Harrington Chase, his inevitable glass of bourbon and branch water in hand, waved him down. The American tycoon was a stereotype of the cattleman or oil entrepreneur who had flourished in the old Southwest. He differed little if at all from his progenitors. A Henry Ford or a Joe Kennedy might have come from rough-and-ready, tough- and-tight-eyed schools, but in two generations their descendants were attending Ivy League universities and had become ladies and gentlemen who conducted themselves as aristocrats—America's new nobility. But not the Chases! Harrington Chase's fief was a ranch enveloping two large counties overlapping in Texas and Oklahoma, larger than the areas of several northeastern states.
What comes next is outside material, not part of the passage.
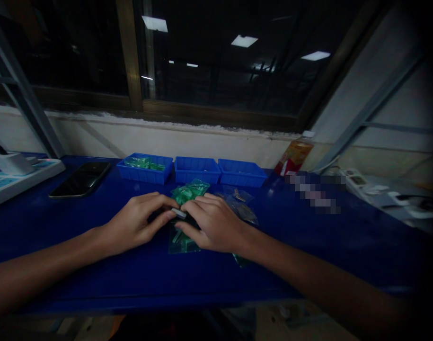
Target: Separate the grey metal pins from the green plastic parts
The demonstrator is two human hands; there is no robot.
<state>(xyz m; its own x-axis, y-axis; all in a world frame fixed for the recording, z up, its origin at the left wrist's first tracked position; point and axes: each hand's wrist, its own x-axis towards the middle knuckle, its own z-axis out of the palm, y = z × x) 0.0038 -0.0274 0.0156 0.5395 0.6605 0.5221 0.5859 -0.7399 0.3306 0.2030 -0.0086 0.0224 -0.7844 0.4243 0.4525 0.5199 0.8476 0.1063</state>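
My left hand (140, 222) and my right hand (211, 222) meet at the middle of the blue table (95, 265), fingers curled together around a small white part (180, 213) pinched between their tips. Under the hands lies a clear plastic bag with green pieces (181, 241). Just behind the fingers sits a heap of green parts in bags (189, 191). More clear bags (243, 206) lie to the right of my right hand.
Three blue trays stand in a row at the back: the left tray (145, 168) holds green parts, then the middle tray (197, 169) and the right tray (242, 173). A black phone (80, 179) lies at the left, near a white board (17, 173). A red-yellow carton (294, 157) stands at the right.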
Big and ruddy of face, his bulk no longer called for his riding his famed Palominos, but he usually still affected riding boots. And a king-sized cigar, even when police were in the vicinity, was always in his mouth. He also, Jerry knew, invariably ordered steak and potatoes, in the most celebrated restaurants, with apple pie and ice cream for dessert.

With Chase, as usual at a Central Committee session, was his closest associate, John Warfield Moyer, for some twenty years Director of the IABI. A square-cut man in his late fifties, Moyer, with his bulldog face, shaggy brows, and cold, accusing eyes, looked every inch what he was: a high-ranking police officer. In his case, the highest ranking in the world.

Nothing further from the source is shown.